Independent theatres are still reeling from the three-year COVID plague, but a year of blockbuster movie releases has given struggling owners hope.
Michelle Coles, proprietor of Cinema Augusta in Port Augusta and other cinemas in Moonta and Kadina, said there were relatively few movies filmed during the pandemic.
“We’ve had a really tough time procuring film product over the last two or three years,” she explained.
“We’re only now beginning to get our film product through.
“Fortunately, we worked extremely hard and were pretty financially solid, so we were able to handle it [the business] ourselves and simply keep our heads over water.”
Foot traffic at Ms Coles’ theatres is still down by approximately 40%, but fresh film releases this year have her feeling optimistic.
“I’m not sure if people aren’t returning to the cinema because they’re used to watching TV at home [and] they’re used to streaming,” she explained.
“Is it because of COVID that they are still afraid to return to crowded places?
“There’s a lot of fantastic cinematic product coming out this year… so we’re hoping it helps us.”
Part of Blyth’s furniture
Locals in Blyth, 13 kilometers west of Clare in South Australia’s Mid North, take pleasure in their cinema.
The Blyth Cinema has been open for about 20 years and recently expanded from one to two screens.
“COVID threw a wrench in the works, putting us to the test… “But it depends on the movie and how we’re doing,” manager Natalie McElroy said.
People travel to the movie from neighbouring towns, including buses from Adelaide.
“[The cinema] complements many enterprises in town… It’s not simply the town’s one-hit wonder; we collaborate with others to ensure that everyone benefits,” Ms McElroy explained.
“The residents are overjoyed that it has arrived… Everyone thinks it’s amazing that a small community of 500 people possesses such a facility.”
Casualty of COVID
In May of last year, Wallis Cinemas took over the lease for Gawler Cinemas north of Adelaide.
However, community relations manager Deanna Wallis announced the corporation would depart the lease at the end of January after “struggling with product post-COVID”.
“We went in with the finest of intentions, truly wanting to revitalize Gawler Cinema,” she explained.
“A lot of films are still waiting to have their video effects done since, over COVID, the streaming services and TV shows gained priority.
“We’re still playing catch-up, and attendance just hasn’t been there, so we had to make that dreadful decision — one we really don’t want to make.”
Ms Wallis reported that Gawler Cinemas had less than ten patrons on some evenings.
Wallis Cinemas has cinemas in Piccadilly, Mt Barker, Noarlunga, Mitcham, and Mildura, Victoria.
It also manages the movie scheduling for 90 independent cinema screens in Australia.
“We’re excited to see where 2023 takes us, and we’re hoping the community will unite behind us,” Ms Wallis said.
A change in focus
Scott Seddon, President of Independent Cinemas Australia, stated that it will take time for cinemas to return to pre-pandemic patronage levels.
“Right now, our sector is dealing with contracts and agreements that were made two to three years ago,” he stated.
“Who knows what can happen… but I believe there’s a good probability that by the end of this year, the Australian sector will be back to around 2019 numbers.”
Mr.

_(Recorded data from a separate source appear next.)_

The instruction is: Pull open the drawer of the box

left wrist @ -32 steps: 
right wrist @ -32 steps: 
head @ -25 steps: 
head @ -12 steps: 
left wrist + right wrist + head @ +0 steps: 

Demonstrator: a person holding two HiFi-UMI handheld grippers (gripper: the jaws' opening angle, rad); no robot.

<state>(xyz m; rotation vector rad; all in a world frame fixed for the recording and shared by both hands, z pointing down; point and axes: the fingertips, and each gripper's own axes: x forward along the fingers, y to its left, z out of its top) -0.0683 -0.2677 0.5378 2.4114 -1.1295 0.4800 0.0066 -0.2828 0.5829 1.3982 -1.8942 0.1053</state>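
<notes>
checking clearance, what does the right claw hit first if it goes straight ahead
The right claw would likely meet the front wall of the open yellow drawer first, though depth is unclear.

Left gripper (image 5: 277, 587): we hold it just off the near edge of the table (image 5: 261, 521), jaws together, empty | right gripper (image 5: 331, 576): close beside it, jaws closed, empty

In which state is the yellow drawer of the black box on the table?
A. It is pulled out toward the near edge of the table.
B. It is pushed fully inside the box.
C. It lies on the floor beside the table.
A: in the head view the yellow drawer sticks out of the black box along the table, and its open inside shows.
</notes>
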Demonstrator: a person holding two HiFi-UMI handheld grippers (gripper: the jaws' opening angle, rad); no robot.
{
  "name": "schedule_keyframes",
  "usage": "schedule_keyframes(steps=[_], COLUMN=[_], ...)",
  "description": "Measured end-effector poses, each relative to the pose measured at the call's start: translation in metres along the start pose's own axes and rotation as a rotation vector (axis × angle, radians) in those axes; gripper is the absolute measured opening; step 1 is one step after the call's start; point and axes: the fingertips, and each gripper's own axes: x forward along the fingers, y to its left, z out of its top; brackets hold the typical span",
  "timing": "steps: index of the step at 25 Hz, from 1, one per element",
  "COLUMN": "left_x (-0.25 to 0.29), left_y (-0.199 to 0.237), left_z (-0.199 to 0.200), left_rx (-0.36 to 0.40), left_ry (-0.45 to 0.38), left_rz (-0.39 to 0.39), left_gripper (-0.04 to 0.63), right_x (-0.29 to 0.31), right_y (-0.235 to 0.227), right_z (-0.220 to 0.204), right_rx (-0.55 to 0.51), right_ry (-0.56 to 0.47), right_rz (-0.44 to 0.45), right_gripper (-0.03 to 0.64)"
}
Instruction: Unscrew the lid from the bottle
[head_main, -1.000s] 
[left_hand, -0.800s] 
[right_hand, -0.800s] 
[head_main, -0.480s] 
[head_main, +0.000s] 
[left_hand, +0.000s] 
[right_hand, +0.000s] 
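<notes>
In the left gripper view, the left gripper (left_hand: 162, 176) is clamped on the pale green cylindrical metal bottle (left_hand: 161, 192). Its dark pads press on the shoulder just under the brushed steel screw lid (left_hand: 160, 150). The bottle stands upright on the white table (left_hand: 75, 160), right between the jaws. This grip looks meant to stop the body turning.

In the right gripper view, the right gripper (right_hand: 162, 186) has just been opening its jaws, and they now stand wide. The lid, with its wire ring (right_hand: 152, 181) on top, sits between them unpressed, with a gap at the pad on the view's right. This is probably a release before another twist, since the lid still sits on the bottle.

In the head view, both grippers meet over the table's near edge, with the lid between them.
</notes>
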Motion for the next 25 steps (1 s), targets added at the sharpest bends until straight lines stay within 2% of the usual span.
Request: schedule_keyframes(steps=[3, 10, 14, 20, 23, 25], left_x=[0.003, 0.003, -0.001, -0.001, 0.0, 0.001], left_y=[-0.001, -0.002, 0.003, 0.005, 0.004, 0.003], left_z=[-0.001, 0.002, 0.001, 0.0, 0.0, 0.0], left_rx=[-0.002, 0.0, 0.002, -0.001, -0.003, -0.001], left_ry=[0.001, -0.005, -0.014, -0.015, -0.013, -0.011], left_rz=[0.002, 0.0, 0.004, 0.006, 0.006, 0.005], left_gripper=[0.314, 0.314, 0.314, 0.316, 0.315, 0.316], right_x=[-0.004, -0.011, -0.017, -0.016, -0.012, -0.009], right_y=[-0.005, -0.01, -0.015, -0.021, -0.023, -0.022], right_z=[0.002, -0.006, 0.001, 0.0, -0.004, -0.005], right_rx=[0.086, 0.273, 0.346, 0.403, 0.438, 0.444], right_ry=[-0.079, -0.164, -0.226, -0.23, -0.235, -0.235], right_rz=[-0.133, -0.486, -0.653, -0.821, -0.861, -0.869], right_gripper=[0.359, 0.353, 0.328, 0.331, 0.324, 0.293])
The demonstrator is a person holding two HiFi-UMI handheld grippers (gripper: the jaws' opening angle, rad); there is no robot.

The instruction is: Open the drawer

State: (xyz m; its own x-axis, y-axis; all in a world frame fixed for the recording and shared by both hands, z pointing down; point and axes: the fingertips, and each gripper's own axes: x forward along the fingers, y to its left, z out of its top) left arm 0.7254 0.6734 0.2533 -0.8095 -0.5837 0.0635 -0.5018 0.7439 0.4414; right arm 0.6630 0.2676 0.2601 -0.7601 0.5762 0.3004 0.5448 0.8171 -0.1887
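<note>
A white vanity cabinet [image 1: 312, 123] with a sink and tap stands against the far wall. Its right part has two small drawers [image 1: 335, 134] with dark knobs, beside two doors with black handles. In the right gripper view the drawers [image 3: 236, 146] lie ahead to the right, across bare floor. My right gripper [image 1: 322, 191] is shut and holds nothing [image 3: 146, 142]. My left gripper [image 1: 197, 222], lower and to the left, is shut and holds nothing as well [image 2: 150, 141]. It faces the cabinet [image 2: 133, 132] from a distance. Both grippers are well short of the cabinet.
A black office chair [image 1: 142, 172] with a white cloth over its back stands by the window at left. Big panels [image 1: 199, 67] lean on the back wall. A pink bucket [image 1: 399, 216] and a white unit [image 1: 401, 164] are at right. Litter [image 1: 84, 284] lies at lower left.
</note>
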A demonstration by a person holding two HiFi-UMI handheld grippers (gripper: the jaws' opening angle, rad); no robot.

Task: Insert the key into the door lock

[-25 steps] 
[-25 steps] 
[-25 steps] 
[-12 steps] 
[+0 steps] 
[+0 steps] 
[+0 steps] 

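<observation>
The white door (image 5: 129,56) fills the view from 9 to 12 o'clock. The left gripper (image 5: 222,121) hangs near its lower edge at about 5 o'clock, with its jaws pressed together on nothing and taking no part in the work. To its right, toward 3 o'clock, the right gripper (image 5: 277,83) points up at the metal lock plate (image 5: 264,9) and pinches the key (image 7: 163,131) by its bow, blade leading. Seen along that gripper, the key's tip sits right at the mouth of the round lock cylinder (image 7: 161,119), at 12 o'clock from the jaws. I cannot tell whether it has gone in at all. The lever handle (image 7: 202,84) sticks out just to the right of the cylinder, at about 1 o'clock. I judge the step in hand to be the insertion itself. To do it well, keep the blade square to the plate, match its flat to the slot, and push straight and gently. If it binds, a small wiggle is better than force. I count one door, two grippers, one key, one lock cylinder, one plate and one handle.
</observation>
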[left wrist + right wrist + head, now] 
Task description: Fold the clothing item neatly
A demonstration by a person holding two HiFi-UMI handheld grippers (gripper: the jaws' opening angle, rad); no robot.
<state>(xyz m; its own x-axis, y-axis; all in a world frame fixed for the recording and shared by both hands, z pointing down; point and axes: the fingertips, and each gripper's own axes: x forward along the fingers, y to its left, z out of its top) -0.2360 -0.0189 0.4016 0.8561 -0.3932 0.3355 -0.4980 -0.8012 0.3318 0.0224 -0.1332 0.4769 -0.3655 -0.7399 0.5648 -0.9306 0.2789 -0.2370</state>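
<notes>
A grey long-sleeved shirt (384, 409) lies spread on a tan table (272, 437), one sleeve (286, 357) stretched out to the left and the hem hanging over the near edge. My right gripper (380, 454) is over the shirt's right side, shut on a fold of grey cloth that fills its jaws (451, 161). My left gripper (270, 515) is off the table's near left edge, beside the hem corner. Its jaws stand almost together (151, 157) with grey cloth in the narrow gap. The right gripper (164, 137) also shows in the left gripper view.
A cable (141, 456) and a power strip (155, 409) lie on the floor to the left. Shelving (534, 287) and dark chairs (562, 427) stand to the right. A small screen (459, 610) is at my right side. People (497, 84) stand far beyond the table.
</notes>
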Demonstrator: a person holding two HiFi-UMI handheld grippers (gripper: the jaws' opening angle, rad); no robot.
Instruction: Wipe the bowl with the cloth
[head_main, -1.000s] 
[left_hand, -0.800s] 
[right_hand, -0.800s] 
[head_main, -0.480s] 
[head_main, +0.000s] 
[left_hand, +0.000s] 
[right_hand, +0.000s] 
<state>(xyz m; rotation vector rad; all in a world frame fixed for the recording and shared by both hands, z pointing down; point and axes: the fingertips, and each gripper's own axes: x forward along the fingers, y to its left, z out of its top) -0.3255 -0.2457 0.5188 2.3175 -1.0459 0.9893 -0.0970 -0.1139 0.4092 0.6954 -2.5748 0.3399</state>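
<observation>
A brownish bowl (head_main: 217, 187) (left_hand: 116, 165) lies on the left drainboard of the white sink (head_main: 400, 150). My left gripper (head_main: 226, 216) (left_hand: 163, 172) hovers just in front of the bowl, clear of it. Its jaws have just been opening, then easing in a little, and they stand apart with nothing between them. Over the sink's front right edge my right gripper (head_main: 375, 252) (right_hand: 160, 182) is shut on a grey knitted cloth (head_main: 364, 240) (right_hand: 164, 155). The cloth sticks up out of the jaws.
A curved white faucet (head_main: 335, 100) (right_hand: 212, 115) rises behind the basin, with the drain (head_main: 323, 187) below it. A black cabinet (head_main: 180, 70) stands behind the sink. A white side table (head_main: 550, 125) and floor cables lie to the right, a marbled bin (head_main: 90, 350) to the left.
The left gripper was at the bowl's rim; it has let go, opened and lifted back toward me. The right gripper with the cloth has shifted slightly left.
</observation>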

Seddon predicted that theatres’ business models would shift in the future years.
“I believe that in the next five years, particularly in regional cinemas, we will witness a more sophisticated offering to individuals… “It’s more than just popcorn and Pepsi,” he explained.
“I think we’re also going to see more special events films and things.
“We have the potential to show live opera and national theater and other things like that in regional locations, which gives people access to entertainment that they could not otherwise experience.”